§ Work instruction
Among the lines below, take the one holding "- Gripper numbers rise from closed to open", the one holding "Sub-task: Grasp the", and all lines between them. Set them down exactly.

§ Exercise data
• • • • •

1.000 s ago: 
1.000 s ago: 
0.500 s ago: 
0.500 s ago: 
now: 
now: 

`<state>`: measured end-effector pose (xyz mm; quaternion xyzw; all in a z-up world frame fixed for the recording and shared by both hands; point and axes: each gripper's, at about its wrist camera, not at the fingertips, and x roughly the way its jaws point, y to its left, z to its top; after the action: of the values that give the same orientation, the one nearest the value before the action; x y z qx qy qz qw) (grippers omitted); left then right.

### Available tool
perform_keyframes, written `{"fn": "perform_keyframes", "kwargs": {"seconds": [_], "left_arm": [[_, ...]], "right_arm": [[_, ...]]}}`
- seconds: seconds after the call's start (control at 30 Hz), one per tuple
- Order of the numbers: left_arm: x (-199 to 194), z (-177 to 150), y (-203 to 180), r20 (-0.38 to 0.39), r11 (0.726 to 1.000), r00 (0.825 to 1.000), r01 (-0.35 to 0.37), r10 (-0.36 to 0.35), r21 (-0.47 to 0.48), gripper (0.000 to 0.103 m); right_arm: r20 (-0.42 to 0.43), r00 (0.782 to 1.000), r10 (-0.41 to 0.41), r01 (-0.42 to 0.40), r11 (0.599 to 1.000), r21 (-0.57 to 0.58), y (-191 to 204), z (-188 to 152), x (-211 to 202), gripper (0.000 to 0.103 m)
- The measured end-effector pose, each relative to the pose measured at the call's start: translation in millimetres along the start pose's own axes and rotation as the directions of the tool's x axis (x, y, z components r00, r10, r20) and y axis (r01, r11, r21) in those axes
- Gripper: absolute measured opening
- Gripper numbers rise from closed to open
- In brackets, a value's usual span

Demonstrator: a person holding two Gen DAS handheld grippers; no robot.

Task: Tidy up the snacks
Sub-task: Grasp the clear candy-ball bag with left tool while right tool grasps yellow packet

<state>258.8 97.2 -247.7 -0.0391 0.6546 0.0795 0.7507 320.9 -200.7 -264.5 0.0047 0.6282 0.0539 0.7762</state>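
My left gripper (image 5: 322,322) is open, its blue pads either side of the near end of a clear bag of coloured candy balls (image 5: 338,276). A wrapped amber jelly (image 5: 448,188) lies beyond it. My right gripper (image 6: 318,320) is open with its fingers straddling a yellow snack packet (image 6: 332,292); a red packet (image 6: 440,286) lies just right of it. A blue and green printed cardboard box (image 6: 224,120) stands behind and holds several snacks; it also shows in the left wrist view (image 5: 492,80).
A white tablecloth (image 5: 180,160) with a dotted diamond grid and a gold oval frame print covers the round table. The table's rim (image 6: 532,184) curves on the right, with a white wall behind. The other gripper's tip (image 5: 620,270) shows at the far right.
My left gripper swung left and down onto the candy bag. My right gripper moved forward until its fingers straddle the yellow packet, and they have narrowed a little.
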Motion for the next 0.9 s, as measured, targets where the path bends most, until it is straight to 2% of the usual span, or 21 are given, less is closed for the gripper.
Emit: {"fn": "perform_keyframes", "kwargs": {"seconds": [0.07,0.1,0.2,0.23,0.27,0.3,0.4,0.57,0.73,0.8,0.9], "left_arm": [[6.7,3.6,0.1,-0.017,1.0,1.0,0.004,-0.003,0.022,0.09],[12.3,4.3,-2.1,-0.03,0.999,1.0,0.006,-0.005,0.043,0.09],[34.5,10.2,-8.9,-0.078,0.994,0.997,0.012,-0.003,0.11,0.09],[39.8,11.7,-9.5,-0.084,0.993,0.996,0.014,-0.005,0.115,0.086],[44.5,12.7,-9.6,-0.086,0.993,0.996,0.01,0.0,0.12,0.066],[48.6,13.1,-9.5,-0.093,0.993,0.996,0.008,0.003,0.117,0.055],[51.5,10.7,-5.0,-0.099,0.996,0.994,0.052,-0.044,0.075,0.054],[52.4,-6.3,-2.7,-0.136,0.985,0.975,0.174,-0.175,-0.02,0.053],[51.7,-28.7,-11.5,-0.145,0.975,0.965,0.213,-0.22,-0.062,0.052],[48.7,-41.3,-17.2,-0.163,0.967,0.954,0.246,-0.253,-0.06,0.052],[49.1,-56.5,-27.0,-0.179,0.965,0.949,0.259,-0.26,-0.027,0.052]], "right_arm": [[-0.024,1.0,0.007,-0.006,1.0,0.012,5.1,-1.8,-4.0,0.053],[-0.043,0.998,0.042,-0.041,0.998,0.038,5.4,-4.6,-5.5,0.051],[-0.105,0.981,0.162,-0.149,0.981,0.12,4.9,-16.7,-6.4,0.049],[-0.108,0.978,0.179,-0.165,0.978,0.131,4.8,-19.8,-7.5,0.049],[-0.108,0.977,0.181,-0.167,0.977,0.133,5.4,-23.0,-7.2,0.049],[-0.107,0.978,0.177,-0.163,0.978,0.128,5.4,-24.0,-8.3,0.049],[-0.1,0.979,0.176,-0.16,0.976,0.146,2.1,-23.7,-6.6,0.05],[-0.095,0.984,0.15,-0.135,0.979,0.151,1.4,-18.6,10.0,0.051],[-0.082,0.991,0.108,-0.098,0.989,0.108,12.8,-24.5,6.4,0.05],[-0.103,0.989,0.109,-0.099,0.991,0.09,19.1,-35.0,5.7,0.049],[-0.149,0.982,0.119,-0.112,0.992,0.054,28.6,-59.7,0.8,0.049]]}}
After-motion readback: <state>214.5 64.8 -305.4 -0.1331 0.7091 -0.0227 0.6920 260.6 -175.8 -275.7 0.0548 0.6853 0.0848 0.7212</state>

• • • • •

§ Answer space
- Gripper numbers rise from closed to open
- In brackets, a value's usual span

Demonstrator: a person holding two Gen DAS handheld grippers; no robot.

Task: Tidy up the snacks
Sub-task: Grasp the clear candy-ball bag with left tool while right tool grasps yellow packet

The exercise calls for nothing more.